February 26, 11 PM Weather Forecast Update

Here is the latest...

Posted: Feb 26, 2020 9:31 PM
Updated: Feb 26, 2020 11:08 PM

Final snowfall totals will be out tomorrow morning, but the persistent snow has added up to 2-6" (from reports received) as of 9:15 p.m.

The highest totals seem to be running from north of Delphi to Rochester (band extends to Huntington County with amounts around 6" there) with a smaller area of higher totals noted in southeastern Miami to northeastern Howard to Grant counties. 

The highest totals in Indiana are north of Fort Wayne & Auburn with nearly 9" reported in Steuben County.

Roads are icing up with falling temperatures & new snowfall through this evening coating once just wet roadways.  Blowing & drifting continues to be an issue as well.  Most gusts have run 28-35 mph.  35 mph has been the max for measured gusts so far.

Snow showers & flurries will continue through tonight & early tomorrow morning with additional coatings & dustings of snow.

With a mix of clouds & some sun tomorrow, I'd have decided to keep a few flurries & spotty snow showers in the forecast.

There is some cold air aloft with a very minor shortwave pivoting through.

Any accumulation would be localized & amount to a dusting.

Highs will run in the 26-30 range with brisk northwest wind 15-28 mph, leading to blowing & drifting snow.

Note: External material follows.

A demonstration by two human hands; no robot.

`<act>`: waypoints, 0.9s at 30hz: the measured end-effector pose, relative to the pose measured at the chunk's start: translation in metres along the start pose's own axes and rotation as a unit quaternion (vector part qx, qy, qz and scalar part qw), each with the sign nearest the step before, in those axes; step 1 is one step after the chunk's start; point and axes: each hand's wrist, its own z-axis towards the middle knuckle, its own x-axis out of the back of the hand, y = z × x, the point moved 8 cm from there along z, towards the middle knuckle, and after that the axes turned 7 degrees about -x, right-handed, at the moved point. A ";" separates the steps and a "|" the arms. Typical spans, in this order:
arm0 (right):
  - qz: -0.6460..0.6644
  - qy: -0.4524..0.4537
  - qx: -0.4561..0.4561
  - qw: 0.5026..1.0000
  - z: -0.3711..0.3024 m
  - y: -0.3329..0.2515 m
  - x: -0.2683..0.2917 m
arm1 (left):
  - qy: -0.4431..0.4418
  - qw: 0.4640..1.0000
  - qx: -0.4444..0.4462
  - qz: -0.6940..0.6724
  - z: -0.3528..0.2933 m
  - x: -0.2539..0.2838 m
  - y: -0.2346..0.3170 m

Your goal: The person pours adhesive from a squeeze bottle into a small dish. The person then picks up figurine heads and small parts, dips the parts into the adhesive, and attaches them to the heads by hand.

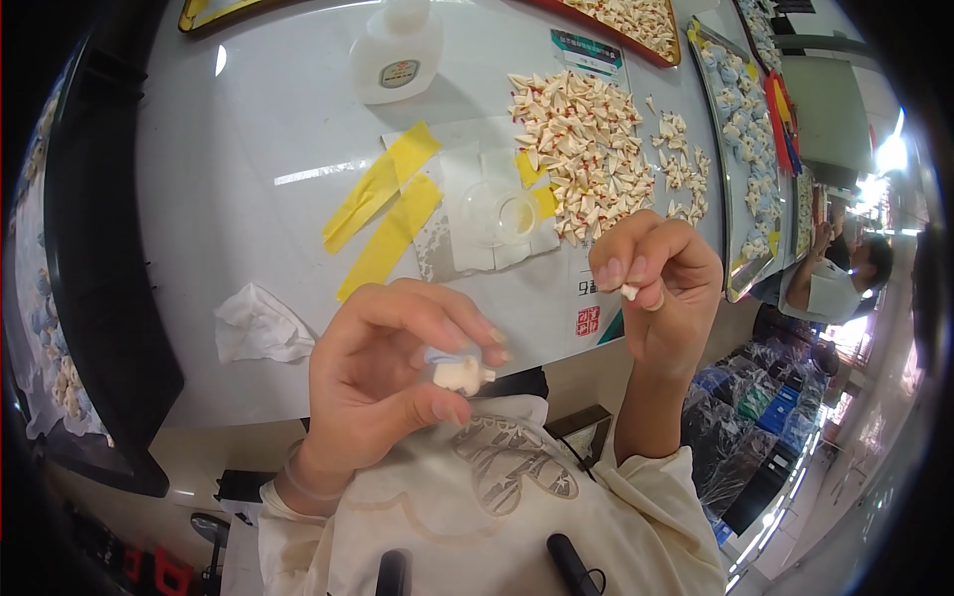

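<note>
Hands work above a white table (248, 129): the left hand (383, 372) pinches a small cream piece (460, 374) between thumb and fingers, while the right hand (661, 283) nips a tiny white bit (629, 291) at its fingertips. Behind them lie a heap of cream cones (581, 149), yellow tape strips (383, 204), a clear dish (494, 214) and a crumpled tissue (256, 326)

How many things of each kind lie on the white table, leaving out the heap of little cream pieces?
Yellow tape strips: 4
White squeeze bottle: 1
Clear round dish: 1
Crumpled white tissue: 1
Total: 7
</note>
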 end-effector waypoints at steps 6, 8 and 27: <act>0.046 -0.010 -0.081 0.996 0.005 0.004 -0.009 | -0.026 1.000 -0.007 -0.008 0.002 -0.004 0.002; 0.075 -0.019 -0.111 0.991 0.007 0.009 -0.011 | -0.024 1.000 -0.003 -0.020 0.002 -0.003 0.001; 0.103 -0.085 -0.043 0.990 0.011 0.003 -0.035 | -0.049 0.998 0.019 -0.031 0.001 -0.004 0.002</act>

Model data doesn't show anything for tomorrow afternoon-evening, but I'd like put 25-30% POPs for flakes up.

Clipper will dive southeastward with a band of 1" to potentially 2" of snow south of our area.

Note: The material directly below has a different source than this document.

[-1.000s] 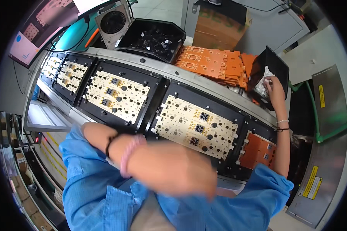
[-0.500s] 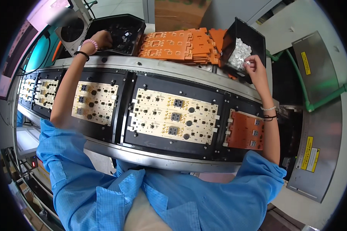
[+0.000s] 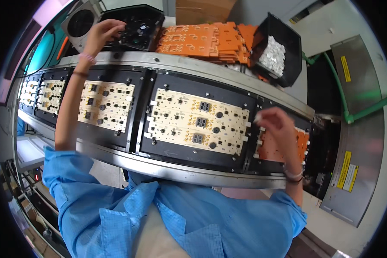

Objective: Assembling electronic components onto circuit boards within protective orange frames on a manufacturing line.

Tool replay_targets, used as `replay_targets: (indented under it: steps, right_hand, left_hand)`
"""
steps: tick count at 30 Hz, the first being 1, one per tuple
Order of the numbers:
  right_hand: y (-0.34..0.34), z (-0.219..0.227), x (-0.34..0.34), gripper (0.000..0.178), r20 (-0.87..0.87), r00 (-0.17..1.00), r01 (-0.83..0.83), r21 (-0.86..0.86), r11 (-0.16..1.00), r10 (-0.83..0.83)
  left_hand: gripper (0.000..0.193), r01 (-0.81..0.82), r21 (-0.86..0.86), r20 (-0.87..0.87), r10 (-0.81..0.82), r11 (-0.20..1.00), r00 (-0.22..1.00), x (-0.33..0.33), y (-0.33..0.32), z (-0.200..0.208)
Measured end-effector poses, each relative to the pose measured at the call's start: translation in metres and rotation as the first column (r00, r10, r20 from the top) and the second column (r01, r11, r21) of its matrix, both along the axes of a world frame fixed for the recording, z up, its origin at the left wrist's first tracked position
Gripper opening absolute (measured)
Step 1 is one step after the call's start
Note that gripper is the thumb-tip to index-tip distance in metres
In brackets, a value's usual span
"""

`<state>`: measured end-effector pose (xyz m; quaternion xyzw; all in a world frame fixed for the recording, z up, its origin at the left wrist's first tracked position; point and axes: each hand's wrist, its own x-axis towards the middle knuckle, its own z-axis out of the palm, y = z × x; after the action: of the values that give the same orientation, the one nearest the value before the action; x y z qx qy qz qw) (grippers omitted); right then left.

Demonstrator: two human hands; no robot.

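My left hand (image 3: 102, 38) hovers at the near side of a black bin (image 3: 158, 31) of small dark parts. Its fingers are pinched together; what is between them is too small to make out. My right hand (image 3: 280, 129), blurred by motion, is over the right end of the conveyor line, above an orange circuit board (image 3: 268, 146). A small white piece (image 3: 258, 119) shows at its pinched fingertips. Left of it, a cream circuit board panel (image 3: 180, 114) with digit displays and round black parts lies in a black carrier frame (image 3: 167, 154). Another cream panel (image 3: 112, 103) lies beyond my left forearm.
Stacked orange boards (image 3: 189, 41) lie behind the line, between the two bins. A black bin (image 3: 293, 53) of small white pieces (image 3: 272, 56) leans at the back right. Metal rails (image 3: 193, 172) edge the line. A green pipe (image 3: 367, 109) and a metal cover (image 3: 361, 172) stand at the right.
My right hand has left the bin of white pieces and come nearer, over the orange board. My left hand has lifted out of the dark parts toward the bin's near left side.
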<state>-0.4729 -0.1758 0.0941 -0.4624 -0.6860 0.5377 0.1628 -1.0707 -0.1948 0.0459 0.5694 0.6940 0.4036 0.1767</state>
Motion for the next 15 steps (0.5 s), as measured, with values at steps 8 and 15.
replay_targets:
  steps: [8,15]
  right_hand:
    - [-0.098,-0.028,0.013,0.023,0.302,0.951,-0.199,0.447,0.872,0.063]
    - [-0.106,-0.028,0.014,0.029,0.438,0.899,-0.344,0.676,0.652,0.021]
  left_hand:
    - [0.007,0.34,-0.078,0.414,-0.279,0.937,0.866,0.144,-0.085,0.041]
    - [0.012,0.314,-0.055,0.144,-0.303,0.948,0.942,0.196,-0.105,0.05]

I will still keep potential of some snow showers here, but these clippers are finicky with their track.  If it shifts north, it would bring a quick 1" to 2" possibly here.

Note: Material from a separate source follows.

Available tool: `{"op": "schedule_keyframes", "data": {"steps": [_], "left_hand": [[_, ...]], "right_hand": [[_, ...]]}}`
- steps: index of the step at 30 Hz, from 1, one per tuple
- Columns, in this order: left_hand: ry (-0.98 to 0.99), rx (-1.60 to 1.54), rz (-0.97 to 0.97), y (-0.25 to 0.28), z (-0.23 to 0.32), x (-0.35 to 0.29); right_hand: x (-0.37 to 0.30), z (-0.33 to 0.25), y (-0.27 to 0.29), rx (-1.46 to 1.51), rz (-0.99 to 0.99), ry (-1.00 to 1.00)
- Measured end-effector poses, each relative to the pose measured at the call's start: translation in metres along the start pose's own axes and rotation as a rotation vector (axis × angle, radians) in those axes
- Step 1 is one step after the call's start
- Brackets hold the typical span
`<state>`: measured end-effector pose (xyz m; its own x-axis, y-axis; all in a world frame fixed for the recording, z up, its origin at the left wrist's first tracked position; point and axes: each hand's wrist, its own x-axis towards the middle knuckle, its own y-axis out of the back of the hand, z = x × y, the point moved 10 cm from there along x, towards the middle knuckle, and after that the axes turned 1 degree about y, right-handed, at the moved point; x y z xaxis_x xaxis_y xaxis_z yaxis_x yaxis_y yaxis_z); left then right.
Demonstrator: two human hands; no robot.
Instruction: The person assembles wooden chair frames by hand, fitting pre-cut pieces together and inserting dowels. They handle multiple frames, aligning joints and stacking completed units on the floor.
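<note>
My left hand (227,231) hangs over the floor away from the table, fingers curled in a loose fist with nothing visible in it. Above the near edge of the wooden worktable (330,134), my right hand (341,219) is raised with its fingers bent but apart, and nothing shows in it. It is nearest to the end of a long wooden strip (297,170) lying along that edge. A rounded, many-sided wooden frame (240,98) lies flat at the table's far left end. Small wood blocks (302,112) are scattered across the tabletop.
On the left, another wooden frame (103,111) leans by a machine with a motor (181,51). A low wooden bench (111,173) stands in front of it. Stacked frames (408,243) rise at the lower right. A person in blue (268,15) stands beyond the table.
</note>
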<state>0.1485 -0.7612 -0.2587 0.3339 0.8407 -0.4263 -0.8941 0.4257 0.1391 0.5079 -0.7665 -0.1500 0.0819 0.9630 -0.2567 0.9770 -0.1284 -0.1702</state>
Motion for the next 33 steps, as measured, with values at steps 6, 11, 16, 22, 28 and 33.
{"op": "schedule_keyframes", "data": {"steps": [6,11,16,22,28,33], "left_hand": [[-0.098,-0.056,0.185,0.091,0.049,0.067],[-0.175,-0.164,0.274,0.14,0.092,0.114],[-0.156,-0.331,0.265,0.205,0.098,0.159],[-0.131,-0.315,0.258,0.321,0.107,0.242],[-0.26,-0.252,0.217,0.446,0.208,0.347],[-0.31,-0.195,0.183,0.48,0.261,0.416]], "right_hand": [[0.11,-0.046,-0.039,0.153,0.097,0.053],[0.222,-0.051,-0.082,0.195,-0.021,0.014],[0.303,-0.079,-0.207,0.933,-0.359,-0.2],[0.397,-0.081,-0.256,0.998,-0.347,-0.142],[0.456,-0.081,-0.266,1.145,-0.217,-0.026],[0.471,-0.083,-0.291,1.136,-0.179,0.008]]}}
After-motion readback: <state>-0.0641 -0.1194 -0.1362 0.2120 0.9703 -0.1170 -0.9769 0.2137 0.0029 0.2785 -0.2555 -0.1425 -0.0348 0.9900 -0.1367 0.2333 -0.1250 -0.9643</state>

Note the short wave with some snow showers behind it.  If that holds together & tracks through, it may bring a few snow showers in here Friday late afternoon-evening.

Regardless, Friday will feature lots of clouds with some sun for a while & blustery conditions.  Highs will run 26-30.

We could easily tank to single digits Friday night if skies completely clear soon enough.

Otherwise, change since 6 p.m. is earlier arrival of warmer weather & some sustained milder weather up to Wednesday of next week.

One thing stays the same:  risk of heavy rainfall Monday-Tuesday.

It will turn windy from the southwest Sunday, followed by periods of rain Sunday night to Tuesday.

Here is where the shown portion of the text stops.